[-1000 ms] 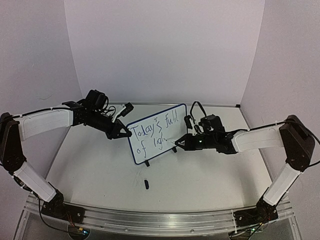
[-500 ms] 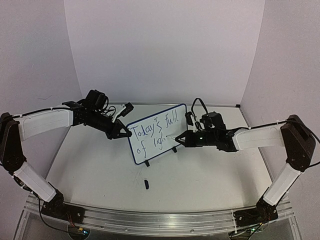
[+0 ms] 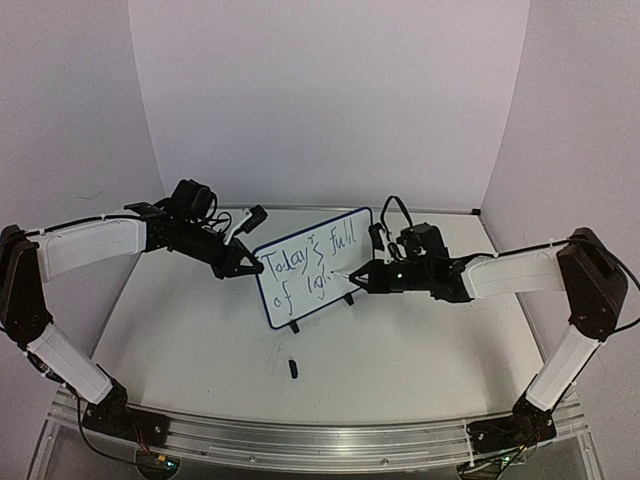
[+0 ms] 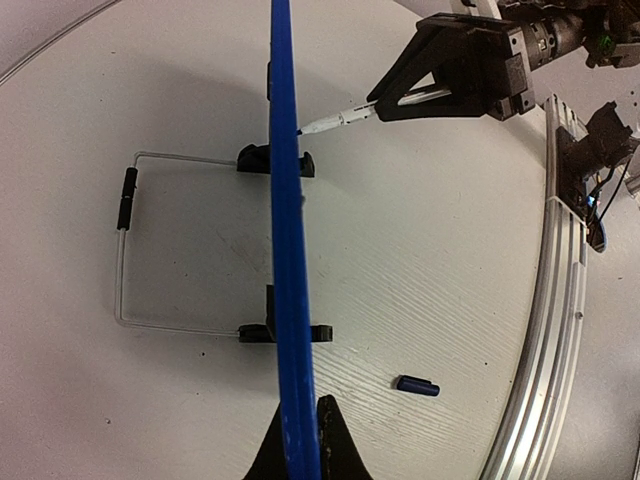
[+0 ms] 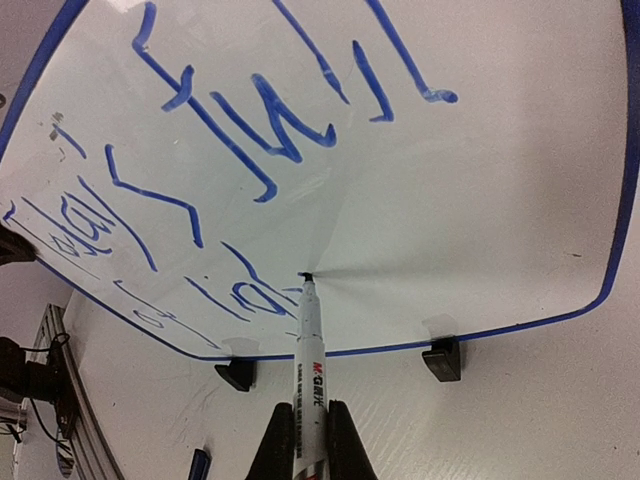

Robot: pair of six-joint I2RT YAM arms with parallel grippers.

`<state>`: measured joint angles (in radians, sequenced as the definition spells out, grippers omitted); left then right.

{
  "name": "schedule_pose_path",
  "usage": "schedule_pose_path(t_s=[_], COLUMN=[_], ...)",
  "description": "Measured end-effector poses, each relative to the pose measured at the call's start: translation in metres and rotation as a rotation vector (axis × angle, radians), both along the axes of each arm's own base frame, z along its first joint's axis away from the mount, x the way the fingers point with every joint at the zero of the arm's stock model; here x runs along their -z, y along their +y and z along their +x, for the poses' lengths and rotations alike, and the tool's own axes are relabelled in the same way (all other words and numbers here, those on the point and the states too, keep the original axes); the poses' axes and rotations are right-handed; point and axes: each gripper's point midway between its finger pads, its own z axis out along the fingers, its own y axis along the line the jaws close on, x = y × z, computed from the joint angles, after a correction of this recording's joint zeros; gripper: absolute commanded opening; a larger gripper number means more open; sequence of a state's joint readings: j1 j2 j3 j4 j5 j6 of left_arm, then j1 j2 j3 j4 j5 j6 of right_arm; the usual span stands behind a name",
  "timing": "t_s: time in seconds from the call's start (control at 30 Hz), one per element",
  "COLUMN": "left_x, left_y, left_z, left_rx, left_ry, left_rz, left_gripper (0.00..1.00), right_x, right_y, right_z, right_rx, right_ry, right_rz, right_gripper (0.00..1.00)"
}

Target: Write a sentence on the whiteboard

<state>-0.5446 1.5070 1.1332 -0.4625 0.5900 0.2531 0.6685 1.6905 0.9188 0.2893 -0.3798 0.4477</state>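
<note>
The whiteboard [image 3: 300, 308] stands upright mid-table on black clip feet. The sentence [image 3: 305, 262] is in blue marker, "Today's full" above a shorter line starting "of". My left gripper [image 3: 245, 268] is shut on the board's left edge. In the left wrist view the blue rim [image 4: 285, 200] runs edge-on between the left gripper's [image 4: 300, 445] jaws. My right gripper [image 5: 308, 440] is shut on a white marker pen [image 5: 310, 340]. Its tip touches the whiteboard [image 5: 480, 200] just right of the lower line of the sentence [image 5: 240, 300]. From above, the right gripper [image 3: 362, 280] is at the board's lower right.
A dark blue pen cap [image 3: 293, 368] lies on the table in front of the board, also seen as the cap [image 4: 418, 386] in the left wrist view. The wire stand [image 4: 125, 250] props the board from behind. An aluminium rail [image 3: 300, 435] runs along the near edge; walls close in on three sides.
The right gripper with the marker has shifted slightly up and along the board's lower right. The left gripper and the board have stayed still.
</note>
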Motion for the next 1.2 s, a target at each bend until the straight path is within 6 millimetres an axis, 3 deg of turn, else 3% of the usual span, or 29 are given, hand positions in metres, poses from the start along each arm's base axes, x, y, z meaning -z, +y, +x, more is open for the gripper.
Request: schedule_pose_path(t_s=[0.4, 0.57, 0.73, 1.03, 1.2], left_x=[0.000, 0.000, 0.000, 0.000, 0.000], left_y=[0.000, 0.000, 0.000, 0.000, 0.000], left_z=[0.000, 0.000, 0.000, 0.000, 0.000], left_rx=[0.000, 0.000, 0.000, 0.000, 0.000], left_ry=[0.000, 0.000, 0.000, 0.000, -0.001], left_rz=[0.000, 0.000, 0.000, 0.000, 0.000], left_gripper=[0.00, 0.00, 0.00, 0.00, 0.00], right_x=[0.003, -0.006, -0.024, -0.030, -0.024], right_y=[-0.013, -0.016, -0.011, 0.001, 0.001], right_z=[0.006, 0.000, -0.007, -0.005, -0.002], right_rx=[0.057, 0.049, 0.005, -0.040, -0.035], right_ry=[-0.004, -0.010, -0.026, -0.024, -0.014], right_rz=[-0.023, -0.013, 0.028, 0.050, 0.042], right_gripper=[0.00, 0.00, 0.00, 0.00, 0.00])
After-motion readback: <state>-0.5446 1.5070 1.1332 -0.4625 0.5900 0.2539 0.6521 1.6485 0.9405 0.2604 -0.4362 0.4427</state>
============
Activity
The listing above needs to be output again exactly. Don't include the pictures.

Your solution
[-1000 ms] 
[-500 ms] 
[+0 ms] 
[+0 ms] 
[+0 ms] 

Robot: pair of six-joint I2RT YAM arms with parallel grippers.

`<state>`: measured joint angles (in radians, sequenced as the definition spells out, grippers omitted); left then right.

{
  "name": "schedule_pose_path",
  "usage": "schedule_pose_path(t_s=[_], COLUMN=[_], ...)",
  "description": "Measured end-effector poses, each relative to the pose measured at the call's start: translation in metres and rotation as a rotation vector (axis × angle, radians), both along the axes of each arm's own base frame, z along its first joint's axis away from the mount, x the way the fingers point with every joint at the zero of the arm's stock model; here x runs along their -z, y along their +y and z along their +x, for the poses' lengths and rotations alike, and the tool's own axes are relabelled in the same way (all other words and numbers here, those on the point and the states too, keep the original axes); the poses' axes and rotations are right-handed; point and axes: each gripper's point midway between its finger pads, its own z axis out along the fingers, its own y axis along the line the jaws close on, x = y × z, computed from the joint angles, after a correction of this recording's joint zeros; gripper: absolute commanded opening; a larger gripper number means more open; sequence of a state's joint readings: j1 j2 j3 j4 j5 j6 of left_arm, then j1 j2 j3 j4 j5 j6 of right_arm; the usual span stands behind a name",
  "timing": "t_s: time in seconds from the call's start (control at 30 Hz), one per element",
  "COLUMN": "left_x, left_y, left_z, left_rx, left_ry, left_rz, left_gripper (0.00..1.00), right_x, right_y, right_z, right_rx, right_ry, right_rz, right_gripper (0.00..1.00)"
}

Target: Write a sentence on the whiteboard

<state>-0.5446 1.5070 1.1332 -0.4625 0.5900 0.2531 0.6685 1.6905 0.9188 0.2893 -0.3798 0.4477</state>
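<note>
The whiteboard [image 3: 300, 308] stands upright mid-table on black clip feet. The sentence [image 3: 305, 262] is in blue marker, "Today's full" above a shorter line starting "of". My left gripper [image 3: 245, 268] is shut on the board's left edge. In the left wrist view the blue rim [image 4: 285, 200] runs edge-on between the left gripper's [image 4: 300, 445] jaws. My right gripper [image 5: 308, 440] is shut on a white marker pen [image 5: 310, 340]. Its tip touches the whiteboard [image 5: 480, 200] just right of the lower line of the sentence [image 5: 240, 300]. From above, the right gripper [image 3: 362, 280] is at the board's lower right.
A dark blue pen cap [image 3: 293, 368] lies on the table in front of the board, also seen as the cap [image 4: 418, 386] in the left wrist view. The wire stand [image 4: 125, 250] props the board from behind. An aluminium rail [image 3: 300, 435] runs along the near edge; walls close in on three sides.
The right gripper with the marker has shifted slightly up and along the board's lower right. The left gripper and the board have stayed still.
</note>
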Motion for the next 1.2 s, a target at each bend until the straight path is within 6 millimetres an axis, 3 deg of turn, else 3% of the usual span, or 29 are given, hand positions in metres, poses from the start along each arm's base axes, x, y, z meaning -z, +y, +x, more is open for the gripper.
Request: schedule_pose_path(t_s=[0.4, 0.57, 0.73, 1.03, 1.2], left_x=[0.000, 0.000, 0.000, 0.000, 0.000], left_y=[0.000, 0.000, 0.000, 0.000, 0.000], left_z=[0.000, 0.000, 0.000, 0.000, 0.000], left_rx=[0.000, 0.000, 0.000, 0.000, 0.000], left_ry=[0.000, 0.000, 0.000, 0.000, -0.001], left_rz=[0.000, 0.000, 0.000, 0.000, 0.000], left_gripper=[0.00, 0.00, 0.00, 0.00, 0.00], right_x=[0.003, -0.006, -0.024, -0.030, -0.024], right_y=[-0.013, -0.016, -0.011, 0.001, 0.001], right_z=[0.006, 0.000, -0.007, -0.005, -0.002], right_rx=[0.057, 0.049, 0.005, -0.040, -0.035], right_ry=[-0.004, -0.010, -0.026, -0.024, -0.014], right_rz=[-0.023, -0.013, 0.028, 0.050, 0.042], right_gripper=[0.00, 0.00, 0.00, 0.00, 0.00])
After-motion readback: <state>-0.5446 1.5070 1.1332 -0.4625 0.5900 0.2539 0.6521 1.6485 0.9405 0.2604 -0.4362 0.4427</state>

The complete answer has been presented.